Not necessarily. If you can't deliver the message somewhere you don't ACK it, and the sender can choose what to do (retry, backoff, etc.)

Sure, it's unavailability of course, but it's not data loss.

konart 3 hours ago | parent [-]

If you are reading from Kafka (for example) and you can't do anything with a message (broken json as an example) and you can't put it into a DLQ - you have not other option but to skip it or stop on it, no?

Misdicorl 2 hours ago | parent | next [-]

Your place of last resort with kafka is simply to replay the message back to the same kafka topic since you know it's up. In a simple single consumer setup just throw a retry count on the message and increment it to get monitoring/alerting/etc. Multi consumer? Put an enqueue source tag on it and only process the messages tagged for you. This won't scale to infinity but it scales really really far for really really cheap

singron 3 hours ago | parent | prev [-]

Generally yes, but if you use e.g. the parallel consumer, you can potentially keep processing in that partition to avoid head-of-line blocking.

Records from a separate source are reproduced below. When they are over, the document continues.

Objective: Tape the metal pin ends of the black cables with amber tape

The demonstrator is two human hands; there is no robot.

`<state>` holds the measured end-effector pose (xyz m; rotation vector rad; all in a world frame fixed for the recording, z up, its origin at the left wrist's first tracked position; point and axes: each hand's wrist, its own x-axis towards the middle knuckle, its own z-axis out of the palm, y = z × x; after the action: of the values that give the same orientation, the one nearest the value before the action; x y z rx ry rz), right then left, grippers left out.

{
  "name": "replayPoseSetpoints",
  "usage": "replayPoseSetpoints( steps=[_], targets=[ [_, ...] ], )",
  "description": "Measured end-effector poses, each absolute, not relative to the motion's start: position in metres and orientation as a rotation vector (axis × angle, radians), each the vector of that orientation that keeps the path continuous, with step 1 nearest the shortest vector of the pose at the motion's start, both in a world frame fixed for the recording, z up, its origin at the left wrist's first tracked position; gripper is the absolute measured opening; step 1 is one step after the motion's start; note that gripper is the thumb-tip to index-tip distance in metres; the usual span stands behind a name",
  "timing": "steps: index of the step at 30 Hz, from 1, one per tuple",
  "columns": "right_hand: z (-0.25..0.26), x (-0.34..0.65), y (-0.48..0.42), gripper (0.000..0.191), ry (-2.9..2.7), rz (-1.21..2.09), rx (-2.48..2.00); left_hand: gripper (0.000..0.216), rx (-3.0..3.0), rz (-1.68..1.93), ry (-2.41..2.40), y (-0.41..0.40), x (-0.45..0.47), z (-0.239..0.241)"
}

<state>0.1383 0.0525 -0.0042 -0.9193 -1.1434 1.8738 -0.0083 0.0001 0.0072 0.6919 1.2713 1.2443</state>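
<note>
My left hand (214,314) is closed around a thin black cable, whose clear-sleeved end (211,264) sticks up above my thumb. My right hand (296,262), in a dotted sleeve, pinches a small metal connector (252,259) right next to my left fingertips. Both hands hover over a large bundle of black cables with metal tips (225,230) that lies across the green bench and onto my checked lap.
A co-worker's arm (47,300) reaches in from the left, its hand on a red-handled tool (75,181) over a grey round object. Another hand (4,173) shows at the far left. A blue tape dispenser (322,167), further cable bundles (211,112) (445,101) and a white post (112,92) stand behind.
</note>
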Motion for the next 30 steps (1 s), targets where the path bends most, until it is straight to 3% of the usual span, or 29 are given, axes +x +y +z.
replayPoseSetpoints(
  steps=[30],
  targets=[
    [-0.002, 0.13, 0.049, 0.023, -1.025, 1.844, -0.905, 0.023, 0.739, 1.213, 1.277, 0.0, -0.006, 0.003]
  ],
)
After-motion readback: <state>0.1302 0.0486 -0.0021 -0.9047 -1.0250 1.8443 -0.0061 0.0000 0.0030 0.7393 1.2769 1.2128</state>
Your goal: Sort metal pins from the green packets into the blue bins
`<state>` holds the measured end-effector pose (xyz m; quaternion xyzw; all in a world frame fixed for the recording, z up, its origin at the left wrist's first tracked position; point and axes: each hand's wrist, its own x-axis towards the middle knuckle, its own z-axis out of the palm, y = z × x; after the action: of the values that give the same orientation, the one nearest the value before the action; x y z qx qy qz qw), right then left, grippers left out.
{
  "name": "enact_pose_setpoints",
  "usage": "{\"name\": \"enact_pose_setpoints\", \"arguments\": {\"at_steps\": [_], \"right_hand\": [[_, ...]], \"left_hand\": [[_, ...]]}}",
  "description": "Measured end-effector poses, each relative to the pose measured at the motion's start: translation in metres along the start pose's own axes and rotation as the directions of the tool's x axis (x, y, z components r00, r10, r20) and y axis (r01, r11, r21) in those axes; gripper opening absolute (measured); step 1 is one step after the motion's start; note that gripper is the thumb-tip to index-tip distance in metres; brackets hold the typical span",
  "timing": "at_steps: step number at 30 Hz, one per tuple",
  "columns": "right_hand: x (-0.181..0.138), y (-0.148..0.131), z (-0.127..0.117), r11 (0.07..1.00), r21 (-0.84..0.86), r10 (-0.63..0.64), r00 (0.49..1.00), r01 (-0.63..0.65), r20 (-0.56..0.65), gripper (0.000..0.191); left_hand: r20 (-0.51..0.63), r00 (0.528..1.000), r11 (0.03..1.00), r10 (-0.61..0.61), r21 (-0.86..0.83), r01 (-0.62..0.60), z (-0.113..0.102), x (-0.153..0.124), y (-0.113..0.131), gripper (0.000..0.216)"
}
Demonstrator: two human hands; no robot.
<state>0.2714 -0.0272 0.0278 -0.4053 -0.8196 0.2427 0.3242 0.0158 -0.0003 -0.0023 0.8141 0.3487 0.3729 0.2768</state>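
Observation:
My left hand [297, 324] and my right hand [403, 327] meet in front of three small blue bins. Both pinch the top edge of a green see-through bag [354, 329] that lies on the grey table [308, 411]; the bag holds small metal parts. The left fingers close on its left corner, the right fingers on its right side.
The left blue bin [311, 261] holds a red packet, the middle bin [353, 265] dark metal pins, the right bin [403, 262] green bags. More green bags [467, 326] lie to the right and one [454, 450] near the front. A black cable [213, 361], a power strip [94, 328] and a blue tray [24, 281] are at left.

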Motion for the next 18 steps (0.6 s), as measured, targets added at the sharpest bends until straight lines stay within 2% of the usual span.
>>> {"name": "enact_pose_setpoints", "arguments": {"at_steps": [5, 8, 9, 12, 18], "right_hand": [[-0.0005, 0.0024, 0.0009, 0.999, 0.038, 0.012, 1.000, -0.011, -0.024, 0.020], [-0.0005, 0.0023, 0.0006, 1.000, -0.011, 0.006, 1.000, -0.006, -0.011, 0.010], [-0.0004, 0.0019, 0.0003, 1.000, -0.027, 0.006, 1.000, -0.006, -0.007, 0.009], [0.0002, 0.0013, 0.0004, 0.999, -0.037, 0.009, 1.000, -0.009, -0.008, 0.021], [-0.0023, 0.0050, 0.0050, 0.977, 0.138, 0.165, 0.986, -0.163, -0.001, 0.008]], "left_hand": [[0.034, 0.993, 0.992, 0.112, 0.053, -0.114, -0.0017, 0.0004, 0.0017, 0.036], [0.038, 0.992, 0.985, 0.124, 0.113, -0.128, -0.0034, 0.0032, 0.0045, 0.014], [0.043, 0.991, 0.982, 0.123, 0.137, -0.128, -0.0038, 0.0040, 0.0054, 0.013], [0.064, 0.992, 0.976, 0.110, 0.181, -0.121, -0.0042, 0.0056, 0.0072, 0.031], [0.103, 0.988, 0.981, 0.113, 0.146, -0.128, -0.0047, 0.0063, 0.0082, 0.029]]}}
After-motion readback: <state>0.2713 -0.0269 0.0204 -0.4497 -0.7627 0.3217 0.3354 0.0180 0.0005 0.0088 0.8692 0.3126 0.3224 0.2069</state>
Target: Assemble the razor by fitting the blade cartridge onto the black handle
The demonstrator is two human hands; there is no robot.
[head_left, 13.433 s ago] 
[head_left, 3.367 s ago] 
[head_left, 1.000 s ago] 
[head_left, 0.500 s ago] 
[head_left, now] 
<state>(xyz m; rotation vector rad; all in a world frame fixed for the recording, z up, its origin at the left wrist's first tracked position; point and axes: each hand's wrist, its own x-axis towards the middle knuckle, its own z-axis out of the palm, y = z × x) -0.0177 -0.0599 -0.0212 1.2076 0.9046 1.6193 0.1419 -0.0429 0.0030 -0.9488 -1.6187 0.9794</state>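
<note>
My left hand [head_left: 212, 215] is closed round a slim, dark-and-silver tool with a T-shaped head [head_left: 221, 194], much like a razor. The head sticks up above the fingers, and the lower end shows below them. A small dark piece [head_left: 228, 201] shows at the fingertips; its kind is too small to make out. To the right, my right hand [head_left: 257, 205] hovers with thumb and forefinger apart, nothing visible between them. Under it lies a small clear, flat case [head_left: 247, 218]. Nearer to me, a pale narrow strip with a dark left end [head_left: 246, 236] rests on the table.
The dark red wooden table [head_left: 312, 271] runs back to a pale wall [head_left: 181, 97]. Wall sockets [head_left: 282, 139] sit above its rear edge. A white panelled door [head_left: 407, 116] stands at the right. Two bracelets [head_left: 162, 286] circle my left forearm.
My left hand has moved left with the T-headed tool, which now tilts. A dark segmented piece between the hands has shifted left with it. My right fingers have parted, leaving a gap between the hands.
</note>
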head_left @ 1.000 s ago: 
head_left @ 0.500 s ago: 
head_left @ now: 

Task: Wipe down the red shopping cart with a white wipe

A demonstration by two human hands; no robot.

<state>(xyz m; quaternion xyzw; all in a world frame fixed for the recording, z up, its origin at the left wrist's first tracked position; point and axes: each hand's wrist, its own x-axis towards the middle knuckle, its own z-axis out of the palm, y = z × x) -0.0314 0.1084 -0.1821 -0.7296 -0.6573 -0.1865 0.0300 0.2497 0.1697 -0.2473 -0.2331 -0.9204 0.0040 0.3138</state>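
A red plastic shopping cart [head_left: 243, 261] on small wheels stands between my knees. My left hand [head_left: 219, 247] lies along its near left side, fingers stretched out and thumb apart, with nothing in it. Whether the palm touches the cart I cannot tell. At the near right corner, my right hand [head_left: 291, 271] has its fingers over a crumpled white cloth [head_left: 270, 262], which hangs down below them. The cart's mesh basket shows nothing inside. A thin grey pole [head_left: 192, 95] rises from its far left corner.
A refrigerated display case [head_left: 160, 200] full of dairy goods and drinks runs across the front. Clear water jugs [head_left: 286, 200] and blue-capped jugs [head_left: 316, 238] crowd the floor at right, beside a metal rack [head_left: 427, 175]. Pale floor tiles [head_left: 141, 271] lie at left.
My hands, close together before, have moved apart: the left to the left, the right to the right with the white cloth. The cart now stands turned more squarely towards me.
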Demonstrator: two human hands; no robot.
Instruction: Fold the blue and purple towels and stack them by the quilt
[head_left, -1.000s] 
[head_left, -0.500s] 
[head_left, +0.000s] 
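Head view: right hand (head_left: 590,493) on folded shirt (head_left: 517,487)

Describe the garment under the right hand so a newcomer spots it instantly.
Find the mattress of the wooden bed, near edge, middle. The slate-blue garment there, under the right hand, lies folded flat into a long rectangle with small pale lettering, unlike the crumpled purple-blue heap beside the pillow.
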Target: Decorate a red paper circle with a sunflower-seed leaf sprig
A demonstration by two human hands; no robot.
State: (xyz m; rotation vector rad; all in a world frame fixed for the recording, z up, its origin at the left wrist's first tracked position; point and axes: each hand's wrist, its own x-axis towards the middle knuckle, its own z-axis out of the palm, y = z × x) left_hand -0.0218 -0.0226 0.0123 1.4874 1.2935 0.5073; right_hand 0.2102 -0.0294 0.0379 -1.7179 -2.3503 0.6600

There are some downsides to having a very old unprocessed record since it won't advance the consumer group's offset past that record, and it instead keeps track of the individual offsets it has completed beyond it, so you don't want to be in that state indefinitely, but you hope your DLQ eventually succeeds.

But if your DLQ is overloaded, you probably want to slow down or stop since sending a large fraction of your traffic to DLQ is counter productive. E.g. if you are sending 100% of messages to DLQ due to a bug, you should stop processing, fix the bug, and then resume from your normal queue.